REQUIRED ACTION:
Scan the entries for the word "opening" and return every line that has it.

▼

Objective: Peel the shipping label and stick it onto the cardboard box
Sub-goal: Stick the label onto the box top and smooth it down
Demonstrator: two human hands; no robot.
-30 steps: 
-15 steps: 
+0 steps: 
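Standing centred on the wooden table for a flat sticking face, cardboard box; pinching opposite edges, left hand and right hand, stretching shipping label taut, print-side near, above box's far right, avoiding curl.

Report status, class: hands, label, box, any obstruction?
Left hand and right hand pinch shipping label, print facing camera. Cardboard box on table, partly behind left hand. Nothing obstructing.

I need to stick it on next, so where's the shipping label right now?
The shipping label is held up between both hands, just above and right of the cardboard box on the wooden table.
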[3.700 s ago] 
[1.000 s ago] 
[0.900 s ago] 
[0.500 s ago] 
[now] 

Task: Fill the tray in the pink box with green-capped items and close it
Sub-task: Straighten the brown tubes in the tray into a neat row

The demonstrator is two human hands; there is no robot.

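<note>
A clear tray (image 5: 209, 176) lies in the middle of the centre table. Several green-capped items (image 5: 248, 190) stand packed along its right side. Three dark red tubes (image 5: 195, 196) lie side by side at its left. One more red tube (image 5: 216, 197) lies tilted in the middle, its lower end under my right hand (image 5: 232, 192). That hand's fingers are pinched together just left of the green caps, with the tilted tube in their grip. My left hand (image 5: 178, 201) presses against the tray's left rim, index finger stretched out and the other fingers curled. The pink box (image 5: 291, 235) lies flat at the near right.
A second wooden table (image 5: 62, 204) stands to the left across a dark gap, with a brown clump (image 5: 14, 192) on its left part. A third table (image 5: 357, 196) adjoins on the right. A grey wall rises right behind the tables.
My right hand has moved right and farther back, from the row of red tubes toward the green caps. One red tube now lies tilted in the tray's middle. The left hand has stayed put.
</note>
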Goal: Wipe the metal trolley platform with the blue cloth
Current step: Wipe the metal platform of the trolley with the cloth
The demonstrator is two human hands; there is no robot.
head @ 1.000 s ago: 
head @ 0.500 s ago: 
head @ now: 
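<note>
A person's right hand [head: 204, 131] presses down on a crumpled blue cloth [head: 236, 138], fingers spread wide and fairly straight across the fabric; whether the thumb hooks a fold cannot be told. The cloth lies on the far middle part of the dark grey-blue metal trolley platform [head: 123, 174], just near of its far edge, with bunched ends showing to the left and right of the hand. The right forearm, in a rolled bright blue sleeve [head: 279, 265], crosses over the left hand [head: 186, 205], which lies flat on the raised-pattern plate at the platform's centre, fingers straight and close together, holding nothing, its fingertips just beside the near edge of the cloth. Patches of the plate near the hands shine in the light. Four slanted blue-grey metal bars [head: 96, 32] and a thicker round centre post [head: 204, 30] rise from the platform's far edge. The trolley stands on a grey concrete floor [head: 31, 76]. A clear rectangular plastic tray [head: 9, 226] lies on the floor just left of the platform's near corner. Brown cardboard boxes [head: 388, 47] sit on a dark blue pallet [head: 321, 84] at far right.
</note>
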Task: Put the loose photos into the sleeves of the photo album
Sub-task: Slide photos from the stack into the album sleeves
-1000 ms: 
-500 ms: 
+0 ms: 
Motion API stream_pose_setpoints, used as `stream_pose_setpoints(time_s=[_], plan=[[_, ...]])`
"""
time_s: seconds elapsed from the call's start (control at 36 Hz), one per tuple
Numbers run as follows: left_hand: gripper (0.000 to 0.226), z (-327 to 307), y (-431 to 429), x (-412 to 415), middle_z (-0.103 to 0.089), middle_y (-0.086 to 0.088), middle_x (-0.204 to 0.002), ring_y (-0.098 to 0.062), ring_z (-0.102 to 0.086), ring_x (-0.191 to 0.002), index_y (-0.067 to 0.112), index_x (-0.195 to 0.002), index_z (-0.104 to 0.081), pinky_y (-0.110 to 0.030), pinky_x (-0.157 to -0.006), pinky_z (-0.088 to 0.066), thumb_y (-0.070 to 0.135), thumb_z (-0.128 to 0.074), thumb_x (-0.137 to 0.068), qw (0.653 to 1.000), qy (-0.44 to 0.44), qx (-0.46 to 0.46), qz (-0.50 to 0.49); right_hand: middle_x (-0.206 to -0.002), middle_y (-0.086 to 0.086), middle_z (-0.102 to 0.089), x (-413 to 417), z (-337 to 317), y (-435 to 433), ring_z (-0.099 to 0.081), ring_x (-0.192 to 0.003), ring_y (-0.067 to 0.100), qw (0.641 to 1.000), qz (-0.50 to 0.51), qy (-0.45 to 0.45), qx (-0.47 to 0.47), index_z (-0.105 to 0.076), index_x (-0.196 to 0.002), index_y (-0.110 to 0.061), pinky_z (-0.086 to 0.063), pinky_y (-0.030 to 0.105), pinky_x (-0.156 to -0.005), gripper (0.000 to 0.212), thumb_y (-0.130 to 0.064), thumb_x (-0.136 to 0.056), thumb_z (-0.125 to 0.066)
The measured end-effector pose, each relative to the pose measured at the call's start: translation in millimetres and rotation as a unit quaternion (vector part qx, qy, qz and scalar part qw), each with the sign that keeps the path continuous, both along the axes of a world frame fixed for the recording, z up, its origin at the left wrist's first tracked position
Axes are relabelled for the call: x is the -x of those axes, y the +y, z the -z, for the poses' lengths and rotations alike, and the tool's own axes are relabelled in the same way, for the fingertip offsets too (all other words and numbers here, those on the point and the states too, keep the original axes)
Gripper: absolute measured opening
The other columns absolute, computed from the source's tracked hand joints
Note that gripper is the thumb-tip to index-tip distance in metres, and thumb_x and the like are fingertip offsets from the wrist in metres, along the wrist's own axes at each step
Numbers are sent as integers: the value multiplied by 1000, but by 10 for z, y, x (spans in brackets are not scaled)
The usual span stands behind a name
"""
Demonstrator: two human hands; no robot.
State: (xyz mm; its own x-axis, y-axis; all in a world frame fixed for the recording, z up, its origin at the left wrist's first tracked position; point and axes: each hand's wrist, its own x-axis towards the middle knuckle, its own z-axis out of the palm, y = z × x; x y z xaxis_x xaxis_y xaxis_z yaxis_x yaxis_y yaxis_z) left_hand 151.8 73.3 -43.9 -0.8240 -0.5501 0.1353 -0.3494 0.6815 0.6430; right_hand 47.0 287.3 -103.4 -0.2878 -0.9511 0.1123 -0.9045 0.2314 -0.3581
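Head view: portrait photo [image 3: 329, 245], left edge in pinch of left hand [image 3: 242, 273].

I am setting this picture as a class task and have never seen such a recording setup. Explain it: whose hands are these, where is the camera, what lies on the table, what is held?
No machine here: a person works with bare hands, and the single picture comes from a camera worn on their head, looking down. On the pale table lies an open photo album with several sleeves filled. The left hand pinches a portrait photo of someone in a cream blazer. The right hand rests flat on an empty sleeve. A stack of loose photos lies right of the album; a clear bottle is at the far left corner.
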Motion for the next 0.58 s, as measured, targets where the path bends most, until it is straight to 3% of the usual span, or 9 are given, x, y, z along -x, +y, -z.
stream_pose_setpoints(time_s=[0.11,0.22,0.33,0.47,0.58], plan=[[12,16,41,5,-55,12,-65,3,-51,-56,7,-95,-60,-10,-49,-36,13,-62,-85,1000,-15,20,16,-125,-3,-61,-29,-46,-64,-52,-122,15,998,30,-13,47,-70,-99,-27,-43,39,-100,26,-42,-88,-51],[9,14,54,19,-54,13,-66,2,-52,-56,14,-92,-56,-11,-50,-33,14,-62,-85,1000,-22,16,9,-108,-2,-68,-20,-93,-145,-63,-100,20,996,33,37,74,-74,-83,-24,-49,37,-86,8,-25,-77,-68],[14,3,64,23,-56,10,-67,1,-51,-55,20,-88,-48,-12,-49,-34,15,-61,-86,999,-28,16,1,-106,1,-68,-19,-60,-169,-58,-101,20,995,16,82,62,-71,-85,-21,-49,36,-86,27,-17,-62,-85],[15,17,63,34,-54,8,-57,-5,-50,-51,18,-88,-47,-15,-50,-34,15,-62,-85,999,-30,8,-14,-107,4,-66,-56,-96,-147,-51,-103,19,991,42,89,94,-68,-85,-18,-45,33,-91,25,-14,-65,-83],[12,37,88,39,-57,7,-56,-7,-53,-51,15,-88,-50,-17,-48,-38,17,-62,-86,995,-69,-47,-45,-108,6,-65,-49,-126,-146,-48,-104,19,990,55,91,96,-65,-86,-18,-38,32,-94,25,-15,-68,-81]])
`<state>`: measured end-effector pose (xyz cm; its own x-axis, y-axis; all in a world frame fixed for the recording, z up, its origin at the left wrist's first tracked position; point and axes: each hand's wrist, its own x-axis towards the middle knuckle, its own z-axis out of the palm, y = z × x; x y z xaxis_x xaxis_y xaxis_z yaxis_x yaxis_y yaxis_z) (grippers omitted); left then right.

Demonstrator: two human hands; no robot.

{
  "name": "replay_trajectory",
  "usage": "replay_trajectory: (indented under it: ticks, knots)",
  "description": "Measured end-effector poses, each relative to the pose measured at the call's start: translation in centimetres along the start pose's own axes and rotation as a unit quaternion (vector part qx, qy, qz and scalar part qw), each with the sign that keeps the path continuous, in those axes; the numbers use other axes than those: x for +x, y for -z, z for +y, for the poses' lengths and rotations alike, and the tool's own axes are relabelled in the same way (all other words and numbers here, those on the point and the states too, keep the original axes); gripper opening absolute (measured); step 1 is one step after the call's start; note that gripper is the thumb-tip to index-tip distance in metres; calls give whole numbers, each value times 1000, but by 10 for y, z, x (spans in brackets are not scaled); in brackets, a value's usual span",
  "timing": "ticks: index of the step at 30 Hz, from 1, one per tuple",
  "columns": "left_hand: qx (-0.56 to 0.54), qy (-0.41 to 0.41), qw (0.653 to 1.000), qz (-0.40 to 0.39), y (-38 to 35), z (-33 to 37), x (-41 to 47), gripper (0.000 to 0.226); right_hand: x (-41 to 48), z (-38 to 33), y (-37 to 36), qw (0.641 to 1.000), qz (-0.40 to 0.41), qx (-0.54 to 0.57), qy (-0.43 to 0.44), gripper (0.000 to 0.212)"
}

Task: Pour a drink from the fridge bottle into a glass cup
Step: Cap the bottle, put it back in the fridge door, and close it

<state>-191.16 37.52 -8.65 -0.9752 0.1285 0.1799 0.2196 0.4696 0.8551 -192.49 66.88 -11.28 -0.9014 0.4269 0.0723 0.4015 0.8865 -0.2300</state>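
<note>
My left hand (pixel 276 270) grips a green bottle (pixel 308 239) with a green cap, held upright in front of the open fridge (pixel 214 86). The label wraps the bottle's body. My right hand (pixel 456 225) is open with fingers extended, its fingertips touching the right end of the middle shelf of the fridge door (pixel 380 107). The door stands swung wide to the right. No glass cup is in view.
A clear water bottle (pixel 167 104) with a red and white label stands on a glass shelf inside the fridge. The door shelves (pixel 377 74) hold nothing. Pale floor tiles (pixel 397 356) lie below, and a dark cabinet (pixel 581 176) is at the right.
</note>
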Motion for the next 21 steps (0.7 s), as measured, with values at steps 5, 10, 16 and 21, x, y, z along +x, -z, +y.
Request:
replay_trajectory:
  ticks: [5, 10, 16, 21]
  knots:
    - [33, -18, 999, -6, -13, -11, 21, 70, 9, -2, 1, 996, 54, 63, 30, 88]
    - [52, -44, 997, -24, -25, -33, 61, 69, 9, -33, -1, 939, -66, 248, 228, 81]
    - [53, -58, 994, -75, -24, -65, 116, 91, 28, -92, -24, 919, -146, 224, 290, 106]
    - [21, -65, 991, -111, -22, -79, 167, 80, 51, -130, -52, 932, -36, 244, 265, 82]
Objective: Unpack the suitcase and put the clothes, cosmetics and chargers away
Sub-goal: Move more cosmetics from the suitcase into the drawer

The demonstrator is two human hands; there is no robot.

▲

YOUR RESPONSE:
Gripper: absolute measured opening
  "description": "Measured end-effector poses, each relative to the pose measured at the call's start: translation in centimetres along the start pose's own axes and rotation as a unit quaternion (vector part qx, qy, qz and scalar part qw), each with the sign that keeps the path continuous, in those axes; the numbers use other axes than those: x for +x, y for -z, z for +y, for the poses' lengths and rotations alike, and the tool's own axes are relabelled in the same way (all other words and numbers here, those on the point and the states too, keep the original axes); gripper opening absolute (measured); step 1 is one step after the call's start; note that gripper is the thumb-tip to index-tip distance in metres; calls give whole numbers, each value times 1000, but by 10 for y, z, x (spans in brackets are not scaled); in brackets, a value's usual span",

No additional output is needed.